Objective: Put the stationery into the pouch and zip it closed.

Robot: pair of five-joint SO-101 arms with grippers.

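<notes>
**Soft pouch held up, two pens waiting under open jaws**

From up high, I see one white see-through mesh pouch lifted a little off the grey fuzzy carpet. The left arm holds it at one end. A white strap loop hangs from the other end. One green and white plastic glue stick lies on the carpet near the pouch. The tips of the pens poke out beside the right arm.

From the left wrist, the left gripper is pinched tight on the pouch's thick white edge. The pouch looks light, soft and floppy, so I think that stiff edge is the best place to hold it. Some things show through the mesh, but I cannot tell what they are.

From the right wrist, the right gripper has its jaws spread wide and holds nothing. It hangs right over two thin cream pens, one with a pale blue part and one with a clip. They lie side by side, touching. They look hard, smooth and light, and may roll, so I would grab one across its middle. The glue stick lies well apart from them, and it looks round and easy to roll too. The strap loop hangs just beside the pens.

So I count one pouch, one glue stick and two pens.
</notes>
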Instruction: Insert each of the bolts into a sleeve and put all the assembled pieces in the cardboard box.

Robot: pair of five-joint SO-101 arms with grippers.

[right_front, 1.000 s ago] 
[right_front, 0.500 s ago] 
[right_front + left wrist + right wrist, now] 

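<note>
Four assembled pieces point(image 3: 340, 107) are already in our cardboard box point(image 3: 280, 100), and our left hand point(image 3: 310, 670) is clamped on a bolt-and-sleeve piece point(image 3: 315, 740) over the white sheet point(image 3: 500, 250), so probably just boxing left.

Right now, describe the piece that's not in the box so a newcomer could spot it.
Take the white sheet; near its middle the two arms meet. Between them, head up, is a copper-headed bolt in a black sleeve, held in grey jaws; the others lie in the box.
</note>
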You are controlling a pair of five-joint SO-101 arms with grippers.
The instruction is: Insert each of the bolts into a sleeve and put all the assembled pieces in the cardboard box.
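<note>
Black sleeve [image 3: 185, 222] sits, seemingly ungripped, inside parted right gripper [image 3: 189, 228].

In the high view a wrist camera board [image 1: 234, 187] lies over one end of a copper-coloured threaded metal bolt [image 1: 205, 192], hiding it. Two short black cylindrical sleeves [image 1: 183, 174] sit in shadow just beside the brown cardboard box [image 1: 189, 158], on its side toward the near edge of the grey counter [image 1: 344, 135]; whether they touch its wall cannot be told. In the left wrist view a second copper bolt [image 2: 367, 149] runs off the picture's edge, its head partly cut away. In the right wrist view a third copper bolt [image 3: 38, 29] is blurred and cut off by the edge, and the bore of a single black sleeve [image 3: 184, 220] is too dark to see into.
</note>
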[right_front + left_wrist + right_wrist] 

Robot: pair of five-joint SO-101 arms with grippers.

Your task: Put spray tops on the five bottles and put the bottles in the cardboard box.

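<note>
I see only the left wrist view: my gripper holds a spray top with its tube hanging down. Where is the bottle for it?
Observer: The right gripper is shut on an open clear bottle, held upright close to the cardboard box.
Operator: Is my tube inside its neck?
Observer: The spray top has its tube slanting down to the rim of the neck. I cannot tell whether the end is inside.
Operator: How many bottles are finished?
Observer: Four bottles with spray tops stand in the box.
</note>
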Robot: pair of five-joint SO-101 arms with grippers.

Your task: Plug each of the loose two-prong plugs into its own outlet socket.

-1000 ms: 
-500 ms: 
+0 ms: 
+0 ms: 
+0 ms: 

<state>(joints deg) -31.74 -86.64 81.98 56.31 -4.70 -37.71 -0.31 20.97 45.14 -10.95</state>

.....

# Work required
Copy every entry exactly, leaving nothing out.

# Solution to the problem
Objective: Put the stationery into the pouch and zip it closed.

Robot: pair of five-joint SO-101 arms with grippers.

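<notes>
**Soft pouch held up, two pens waiting under open jaws**

From up high, I see one white see-through mesh pouch lifted a little off the grey fuzzy carpet. The left arm holds it at one end. A white strap loop hangs from the other end. One green and white plastic glue stick lies on the carpet near the pouch. The tips of the pens poke out beside the right arm.

From the left wrist, the left gripper is pinched tight on the pouch's thick white edge. The pouch looks light, soft and floppy, so I think that stiff edge is the best place to hold it. Some things show through the mesh, but I cannot tell what they are.

From the right wrist, the right gripper has its jaws spread wide and holds nothing. It hangs right over two thin cream pens, one with a pale blue part and one with a clip. They lie side by side, touching. They look hard, smooth and light, and may roll, so I would grab one across its middle. The glue stick lies well apart from them, and it looks round and easy to roll too. The strap loop hangs just beside the pens.

So I count one pouch, one glue stick and two pens.
</notes>
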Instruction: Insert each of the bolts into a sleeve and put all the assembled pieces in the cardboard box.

Robot: pair of five-joint SO-101 arms with grippers.

[right_front, 1.000 s ago] 
[right_front, 0.500 s ago] 
[right_front + left wrist + right wrist, now] 

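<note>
Four assembled pieces point(image 3: 340, 107) are already in our cardboard box point(image 3: 280, 100), and our left hand point(image 3: 310, 670) is clamped on a bolt-and-sleeve piece point(image 3: 315, 740) over the white sheet point(image 3: 500, 250), so probably just boxing left.

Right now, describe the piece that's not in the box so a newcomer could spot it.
Take the white sheet; near its middle the two arms meet. Between them, head up, is a copper-headed bolt in a black sleeve, held in grey jaws; the others lie in the box.
</note>
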You are controlling a pair of five-joint SO-101 arms with grippers.
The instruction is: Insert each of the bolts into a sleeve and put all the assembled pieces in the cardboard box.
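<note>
Black sleeve [image 3: 185, 222] sits, seemingly ungripped, inside parted right gripper [image 3: 189, 228].

In the high view a wrist camera board [image 1: 234, 187] lies over one end of a copper-coloured threaded metal bolt [image 1: 205, 192], hiding it. Two short black cylindrical sleeves [image 1: 183, 174] sit in shadow just beside the brown cardboard box [image 1: 189, 158], on its side toward the near edge of the grey counter [image 1: 344, 135]; whether they touch its wall cannot be told. In the left wrist view a second copper bolt [image 2: 367, 149] runs off the picture's edge, its head partly cut away. In the right wrist view a third copper bolt [image 3: 38, 29] is blurred and cut off by the edge, and the bore of a single black sleeve [image 3: 184, 220] is too dark to see into.
</note>
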[right_front + left_wrist + right_wrist] 

Robot: pair of five-joint SO-101 arms with grippers.

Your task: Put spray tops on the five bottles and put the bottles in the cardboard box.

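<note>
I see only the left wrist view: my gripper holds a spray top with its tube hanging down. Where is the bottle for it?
Observer: The right gripper is shut on an open clear bottle, held upright close to the cardboard box.
Operator: Is my tube inside its neck?
Observer: The spray top has its tube slanting down to the rim of the neck. I cannot tell whether the end is inside.
Operator: How many bottles are finished?
Observer: Four bottles with spray tops stand in the box.
</note>
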Robot: pair of five-joint SO-101 arms with grippers.

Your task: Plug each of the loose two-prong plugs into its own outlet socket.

-1000 ms: 
-500 ms: 
+0 ms: 
+0 ms: 
+0 ms: 

<state>(joints deg) -31.74 -86.64 81.98 56.31 -4.70 -37.71 -0.31 20.97 45.14 -10.95</state>

Nothing else is part of this exercise.